Convex optimization problems are at the heart of many machine learning algorithms. These problems are typically huge in scale due to either large number of samples or large number of features or both. Gradient descent type algorithms are standard approaches to solve these problems. However, these algorithms are computationally expensive, i.e., have huge per-iteration complexity, in large scale problems. We thus require alternative iterative algorithms where
1. Only one feature parameter (or, a block of parameters) is updated at each iteration. These are coordinate descent algorithms [1]; these check per-iteration computation complexity when the number of features are humongous.
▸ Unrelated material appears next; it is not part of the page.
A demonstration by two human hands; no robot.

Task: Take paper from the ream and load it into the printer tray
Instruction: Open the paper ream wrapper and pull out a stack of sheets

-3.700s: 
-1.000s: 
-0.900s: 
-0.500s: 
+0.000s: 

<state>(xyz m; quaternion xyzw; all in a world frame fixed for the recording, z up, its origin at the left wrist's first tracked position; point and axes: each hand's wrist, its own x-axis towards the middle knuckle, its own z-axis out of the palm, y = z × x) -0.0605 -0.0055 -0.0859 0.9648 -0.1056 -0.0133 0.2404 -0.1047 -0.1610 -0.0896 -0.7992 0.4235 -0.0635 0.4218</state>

2. Data samples are processed one (or, one block) at a time. This is preferred when data sets have enormous samples, and is necessitated in scenario where samples are availed in real time. Processing randomly chosen samples from the whole available data set leads to stochastic gradient type algorithms [2], whereas processing samples in real time is referred to as online convex optimization or online learning [3].
None of these alternatives is adequate if both, the number of samples as well as the number of features, are huge.
We propose iterative descent algorithms that first choose a sample and then randomly choose a feature, and update the corresponding parameter only based on the chosen sample. In other words, we propose algorithms that combine characteristics of coordinate descent and stochastic gradient descent (or, online gradient descent) algorithms. It is well known that stochastic coordinate descent algorithms suffer from slow convergence due to variance of stochastic gradients of random samples. On the other hand, randomized coordinate descent algorithms have same convergence rate as gradient descent but worse constants. We have proposed “accelerated” gradient algorithms in order to alleviate these deficiencies.
1.1 Related Work
Stochastic gradient descent (SGD) [2] was introduced by Nemirovski et al. where as Online convex optimization and the associated projected gradient (OGD) [3] were introduced by Zinkevich. Hu et al. derived accelerated versions of SGD and OGD; they refer to these algorithms as Stochastic Accelerated GradiEnt (SAGE) [4]. Recently, Roux et al. proposed stochastic average gradient (SAG) [5] and Johnson and Zhang proposed Stochastic variation reduced gradient (SVRG) [6], both aimed at improving the convergence rate of SGD. Langford et al. [7] and McMahan and Streeter studied delay tolerant OGD algorithms [8] where parameter updates are based on stale gradient information.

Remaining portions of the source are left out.